### Brief
Set down the data below in full and exactly, minus the pictures.

___ Exercise data ___

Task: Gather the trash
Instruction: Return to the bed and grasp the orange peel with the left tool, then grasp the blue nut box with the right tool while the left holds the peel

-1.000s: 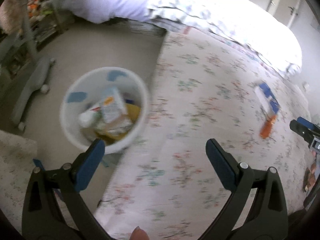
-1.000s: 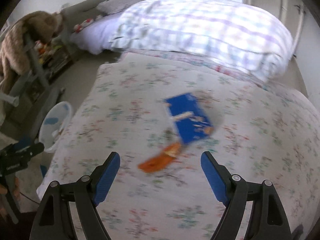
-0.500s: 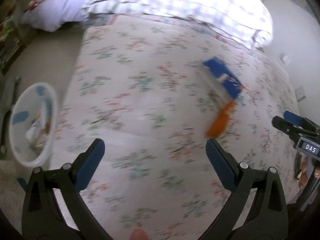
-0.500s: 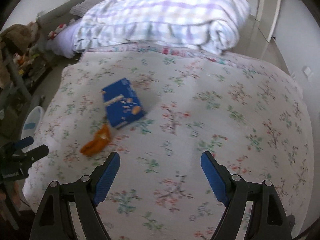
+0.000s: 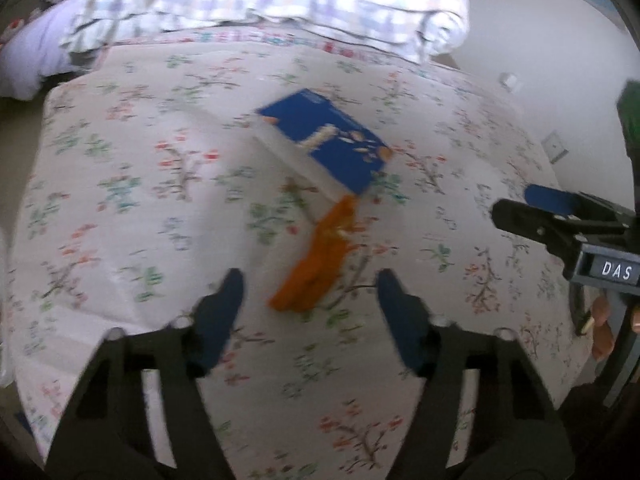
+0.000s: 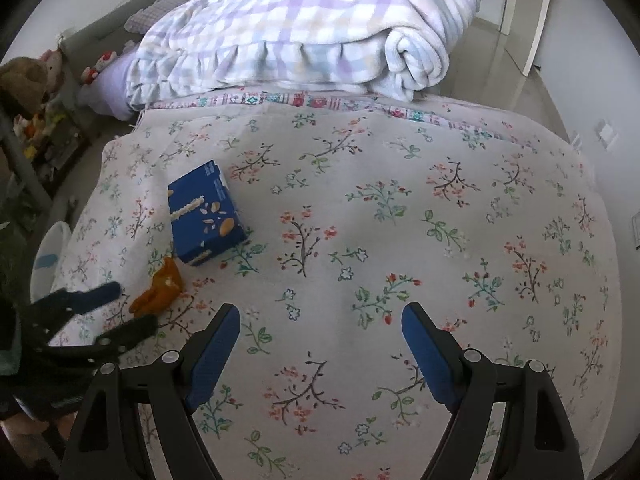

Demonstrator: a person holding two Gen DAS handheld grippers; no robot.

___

### Problem solution
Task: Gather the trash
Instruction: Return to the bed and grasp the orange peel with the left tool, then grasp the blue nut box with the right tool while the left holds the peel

-1.000s: 
-1.000s: 
-0.500s: 
-0.500s: 
+0.000s: 
+0.000s: 

Demonstrator: a person holding two Gen DAS handheld grippers; no robot.

What has been written completes the answer.